Comm = MPI.COMM_WORLD 
Size = Comm.Get_size() 
Rank = Comm.Get_rank() 

if Rank == 0: 
    Data = numpy.empty(Size, dtype=object) 
else: 
    Data = None 

Datb = numpy.empty(1, dtype=object) 

Comm.Scatter(Data, Datb, 0) # I throw KeyError! 

print("Datb on rank %d: " % Rank, Datb) 

Leider Mpi4py kein scatterv zur Verfügung stellt.

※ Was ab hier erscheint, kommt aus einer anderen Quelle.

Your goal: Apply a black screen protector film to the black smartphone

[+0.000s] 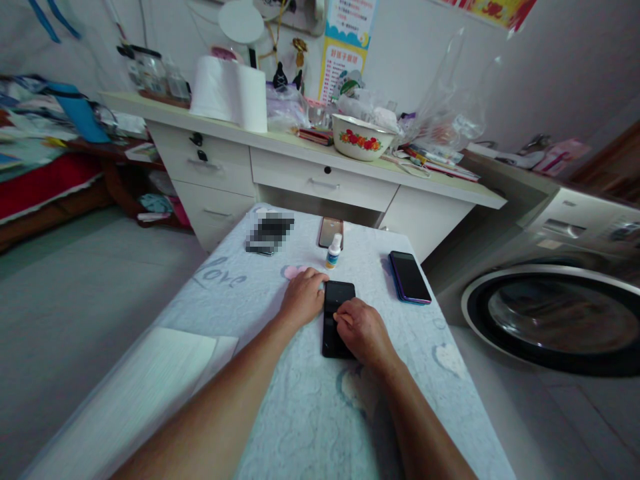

Von der gleichen Stelle in der Dokumentation:

The vector variants (which can communicate different amounts of data to each process) Scatterv(), Gatherv(), Allgatherv() and Alltoallv() are also supported, they can only communicate objects exposing memory buffers.

Diese sind nicht Ausnahmen von der Groß- vs Klein Regel für dtypes, entweder:

from mpi4py import MPI 
import numpy 

Comm = MPI.COMM_WORLD 
Size = Comm.Get_size() 
Rank = Comm.Get_rank() 

if Rank == 0: 
    Data = numpy.empty(2*Size+1, dtype=numpy.dtype('float64')) 
else: 
    Data = None 

if Rank == 0: 
    Datb = numpy.empty(3, dtype=numpy.dtype('float64')) 
else: 
    Datb = numpy.empty(2, dtype=numpy.dtype('float64')) 

Comm.Scatterv(Data, Datb, 0) # I work fine! 

print("Datb on rank %d: " % Rank, Datb) 

gegen

from mpi4py import MPI 
import numpy 

Comm = MPI.COMM_WORLD 
Size = Comm.Get_size() 
Rank = Comm.Get_rank() 

if Rank == 0: 
    Data = numpy.empty(2*Size+1, dtype=object) 
else: 
    Data = None 

if Rank == 0: 
    Datb = numpy.empty(3, dtype=object) 
else: 
    Datb = numpy.empty(2, dtype=object) 

Comm.Scatterv(Data, Datb, 0) # I throw KeyError! 

print("Datb on rank %d: " % Rank, Datb) 

Sie‘ ll muss leider deinen Code schreiben, so dass er scatter verwenden kann, was die gleiche SendCount für jeden Prozess oder primitivere Punkt-zu-Punkt-Kommunikationsfunktionen erfordert, oder einige pa verwenden Parallele Einrichtung außer Mpi4py.

Verwenden von Mpi4py 2.0.0, der aktuellen stabilen Version zum Zeitpunkt dieses Artikels.